▶ What is required:
Print the first line of the data below and every one after it, through the line containing "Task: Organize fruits", exactly as written.

(Collected data)
↓↓↓
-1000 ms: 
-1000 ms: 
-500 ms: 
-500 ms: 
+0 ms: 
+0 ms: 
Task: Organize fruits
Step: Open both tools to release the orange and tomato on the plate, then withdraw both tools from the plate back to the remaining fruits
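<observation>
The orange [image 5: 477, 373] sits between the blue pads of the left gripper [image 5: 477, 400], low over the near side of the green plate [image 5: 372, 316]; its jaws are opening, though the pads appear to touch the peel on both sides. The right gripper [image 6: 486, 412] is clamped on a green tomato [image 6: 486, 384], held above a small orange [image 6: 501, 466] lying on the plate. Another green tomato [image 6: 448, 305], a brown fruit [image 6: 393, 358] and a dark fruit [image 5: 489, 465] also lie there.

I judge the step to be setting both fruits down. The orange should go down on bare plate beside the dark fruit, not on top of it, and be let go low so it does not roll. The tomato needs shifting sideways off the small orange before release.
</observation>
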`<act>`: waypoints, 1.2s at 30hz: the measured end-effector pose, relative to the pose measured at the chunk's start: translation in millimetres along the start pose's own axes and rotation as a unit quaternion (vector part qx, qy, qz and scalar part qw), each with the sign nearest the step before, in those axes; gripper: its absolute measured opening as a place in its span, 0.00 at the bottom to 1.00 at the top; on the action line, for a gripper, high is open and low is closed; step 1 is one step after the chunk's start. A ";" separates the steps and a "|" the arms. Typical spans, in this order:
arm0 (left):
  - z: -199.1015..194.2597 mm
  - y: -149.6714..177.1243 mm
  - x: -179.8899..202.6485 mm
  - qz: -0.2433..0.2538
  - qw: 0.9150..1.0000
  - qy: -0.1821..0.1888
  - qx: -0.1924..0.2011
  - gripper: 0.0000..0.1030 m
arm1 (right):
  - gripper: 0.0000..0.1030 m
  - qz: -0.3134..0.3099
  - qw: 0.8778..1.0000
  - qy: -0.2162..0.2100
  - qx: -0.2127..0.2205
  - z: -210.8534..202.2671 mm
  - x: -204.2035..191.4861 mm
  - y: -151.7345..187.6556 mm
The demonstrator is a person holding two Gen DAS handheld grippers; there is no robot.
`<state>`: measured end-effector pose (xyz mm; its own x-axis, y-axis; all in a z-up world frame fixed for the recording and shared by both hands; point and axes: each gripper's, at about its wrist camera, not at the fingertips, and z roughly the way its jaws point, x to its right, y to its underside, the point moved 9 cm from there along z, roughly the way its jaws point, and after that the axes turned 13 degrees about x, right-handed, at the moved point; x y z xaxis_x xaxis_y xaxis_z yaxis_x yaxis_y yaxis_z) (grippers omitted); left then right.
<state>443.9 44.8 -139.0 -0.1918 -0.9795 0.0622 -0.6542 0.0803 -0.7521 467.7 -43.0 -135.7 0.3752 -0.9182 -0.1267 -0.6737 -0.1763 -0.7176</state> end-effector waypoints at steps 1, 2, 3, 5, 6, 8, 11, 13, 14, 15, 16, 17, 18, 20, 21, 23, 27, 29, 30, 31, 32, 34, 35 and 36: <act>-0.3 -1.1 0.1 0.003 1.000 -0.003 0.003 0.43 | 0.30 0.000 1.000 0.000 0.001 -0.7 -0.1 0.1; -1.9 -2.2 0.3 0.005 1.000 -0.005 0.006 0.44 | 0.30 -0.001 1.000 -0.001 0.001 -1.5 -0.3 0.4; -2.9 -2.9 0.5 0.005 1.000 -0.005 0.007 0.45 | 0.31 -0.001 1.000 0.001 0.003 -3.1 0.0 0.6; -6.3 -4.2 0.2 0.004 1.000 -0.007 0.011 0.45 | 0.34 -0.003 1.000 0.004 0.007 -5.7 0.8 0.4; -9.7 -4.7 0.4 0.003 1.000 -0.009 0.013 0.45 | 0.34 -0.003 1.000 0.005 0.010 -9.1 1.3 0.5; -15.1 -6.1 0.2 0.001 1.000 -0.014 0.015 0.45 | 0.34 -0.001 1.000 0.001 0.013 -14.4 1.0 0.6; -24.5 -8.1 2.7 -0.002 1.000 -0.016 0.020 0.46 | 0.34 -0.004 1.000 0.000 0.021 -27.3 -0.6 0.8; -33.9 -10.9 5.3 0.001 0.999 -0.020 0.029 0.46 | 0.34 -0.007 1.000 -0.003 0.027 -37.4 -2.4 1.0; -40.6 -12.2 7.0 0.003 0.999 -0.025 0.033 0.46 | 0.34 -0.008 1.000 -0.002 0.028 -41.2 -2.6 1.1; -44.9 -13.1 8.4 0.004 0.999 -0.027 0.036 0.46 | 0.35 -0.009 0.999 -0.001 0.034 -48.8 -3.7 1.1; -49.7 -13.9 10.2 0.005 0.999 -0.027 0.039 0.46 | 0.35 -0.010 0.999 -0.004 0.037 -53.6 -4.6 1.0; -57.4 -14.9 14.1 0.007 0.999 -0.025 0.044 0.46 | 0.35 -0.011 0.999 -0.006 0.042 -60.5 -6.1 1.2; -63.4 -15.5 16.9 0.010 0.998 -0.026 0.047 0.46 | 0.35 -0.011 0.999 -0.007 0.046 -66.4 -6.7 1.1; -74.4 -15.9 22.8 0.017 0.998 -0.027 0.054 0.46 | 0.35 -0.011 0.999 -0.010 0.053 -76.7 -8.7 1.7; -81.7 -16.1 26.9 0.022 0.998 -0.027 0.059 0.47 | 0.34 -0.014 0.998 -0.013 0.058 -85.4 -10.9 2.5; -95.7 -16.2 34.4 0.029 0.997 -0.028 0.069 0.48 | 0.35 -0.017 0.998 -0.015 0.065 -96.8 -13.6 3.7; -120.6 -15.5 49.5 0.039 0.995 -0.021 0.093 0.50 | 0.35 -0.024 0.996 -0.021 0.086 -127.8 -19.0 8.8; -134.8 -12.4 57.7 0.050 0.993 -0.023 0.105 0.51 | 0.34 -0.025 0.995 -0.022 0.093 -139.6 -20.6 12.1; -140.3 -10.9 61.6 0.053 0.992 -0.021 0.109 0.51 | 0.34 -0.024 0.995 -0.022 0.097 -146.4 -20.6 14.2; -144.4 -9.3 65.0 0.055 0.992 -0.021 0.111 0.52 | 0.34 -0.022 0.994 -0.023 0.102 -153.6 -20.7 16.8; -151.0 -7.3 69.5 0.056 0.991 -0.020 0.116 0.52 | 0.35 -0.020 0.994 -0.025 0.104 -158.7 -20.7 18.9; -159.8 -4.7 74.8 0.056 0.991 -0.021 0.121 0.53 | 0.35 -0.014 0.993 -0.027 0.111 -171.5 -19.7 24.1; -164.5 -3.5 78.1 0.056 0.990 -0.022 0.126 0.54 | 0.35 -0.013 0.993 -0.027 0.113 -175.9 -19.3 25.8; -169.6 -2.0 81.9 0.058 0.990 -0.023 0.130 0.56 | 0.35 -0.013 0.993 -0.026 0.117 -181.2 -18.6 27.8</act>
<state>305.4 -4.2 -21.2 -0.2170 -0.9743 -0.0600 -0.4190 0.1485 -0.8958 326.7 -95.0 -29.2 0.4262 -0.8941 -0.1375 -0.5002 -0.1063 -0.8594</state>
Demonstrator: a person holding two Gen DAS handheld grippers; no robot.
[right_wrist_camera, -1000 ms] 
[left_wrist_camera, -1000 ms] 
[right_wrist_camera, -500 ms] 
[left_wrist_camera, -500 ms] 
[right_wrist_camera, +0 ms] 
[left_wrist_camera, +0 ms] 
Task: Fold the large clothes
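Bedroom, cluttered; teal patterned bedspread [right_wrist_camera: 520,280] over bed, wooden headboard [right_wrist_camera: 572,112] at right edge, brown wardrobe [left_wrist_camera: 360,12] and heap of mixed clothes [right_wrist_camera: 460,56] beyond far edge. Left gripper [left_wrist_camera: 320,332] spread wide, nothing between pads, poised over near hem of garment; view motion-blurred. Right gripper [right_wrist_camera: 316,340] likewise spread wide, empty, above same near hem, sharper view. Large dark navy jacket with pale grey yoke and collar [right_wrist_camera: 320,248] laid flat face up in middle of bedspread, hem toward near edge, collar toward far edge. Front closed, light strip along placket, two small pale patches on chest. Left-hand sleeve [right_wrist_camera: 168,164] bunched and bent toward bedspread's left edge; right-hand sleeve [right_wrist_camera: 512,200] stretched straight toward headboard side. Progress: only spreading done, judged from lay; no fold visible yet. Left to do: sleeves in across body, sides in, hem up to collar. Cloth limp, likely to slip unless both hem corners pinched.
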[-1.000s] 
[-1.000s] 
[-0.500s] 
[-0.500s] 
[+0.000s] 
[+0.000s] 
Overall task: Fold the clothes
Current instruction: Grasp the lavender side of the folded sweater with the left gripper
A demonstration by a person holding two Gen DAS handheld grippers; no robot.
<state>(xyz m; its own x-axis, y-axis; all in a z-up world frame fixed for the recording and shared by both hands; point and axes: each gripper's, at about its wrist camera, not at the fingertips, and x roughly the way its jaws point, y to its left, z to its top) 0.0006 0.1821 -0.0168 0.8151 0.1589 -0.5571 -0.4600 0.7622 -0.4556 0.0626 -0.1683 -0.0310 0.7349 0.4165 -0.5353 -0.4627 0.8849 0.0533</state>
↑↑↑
▶ Result of this task:
-1000 ms: 
-1000 ms: 
-500 ms: 
-500 ms: 
+0 ms: 
+0 ms: 
Task: Organize fruits

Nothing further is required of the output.